WORK INSTRUCTIONS | Transcribe all the data below exactly, leaving its pictures out.

= = = =

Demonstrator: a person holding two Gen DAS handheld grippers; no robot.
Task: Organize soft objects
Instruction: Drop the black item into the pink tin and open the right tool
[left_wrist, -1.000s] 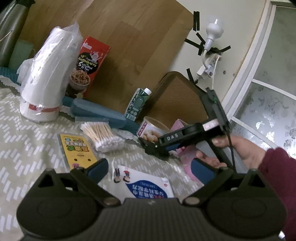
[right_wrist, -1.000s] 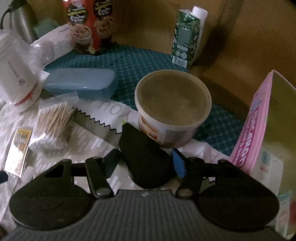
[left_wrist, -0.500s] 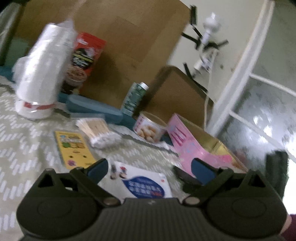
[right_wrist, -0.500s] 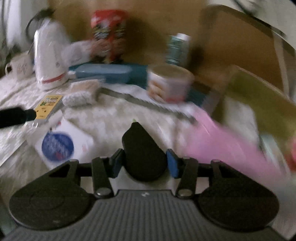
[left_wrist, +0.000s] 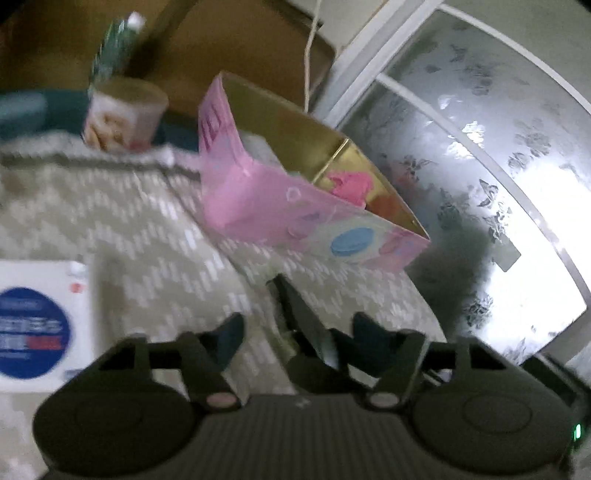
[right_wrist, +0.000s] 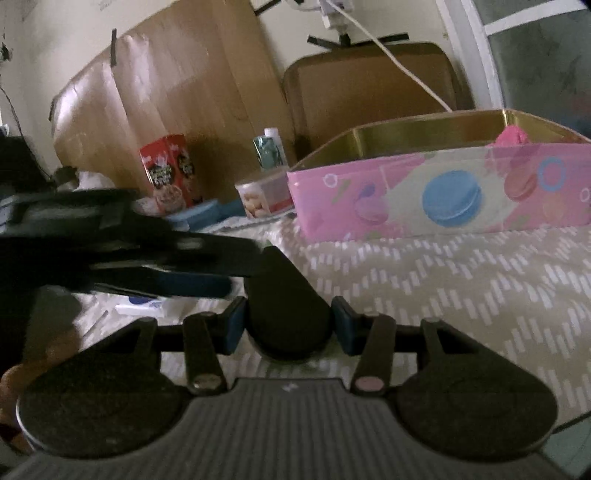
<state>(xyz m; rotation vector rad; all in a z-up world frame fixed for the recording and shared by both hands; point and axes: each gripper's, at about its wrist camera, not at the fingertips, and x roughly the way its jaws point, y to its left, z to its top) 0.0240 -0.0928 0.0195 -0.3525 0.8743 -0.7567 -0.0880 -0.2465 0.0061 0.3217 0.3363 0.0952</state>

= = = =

EXPECTED ANSWER |
Demonstrator: a person holding two Gen DAS handheld grippers; no robot.
Task: Organize soft objects
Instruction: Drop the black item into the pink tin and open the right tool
[left_wrist, -1.000s] 
[right_wrist, -1.000s] 
[left_wrist, -0.500s] 
[right_wrist, -0.500s] 
[left_wrist, +0.000s] 
[right_wrist, +0.000s] 
<state>(xyz m; rotation vector rad; all in a z-up world frame fixed for the recording and shared by both hands; point and axes: each gripper's, at about its wrist camera, not at the fingertips, and x roughly the way its jaws point, y to its left, z to its top) 0.0240 -0.0928 0.0195 -0.3525 0.8743 -0.7567 -0.0880 -0.2465 0.0061 0.3217 0.3363 0.0952</state>

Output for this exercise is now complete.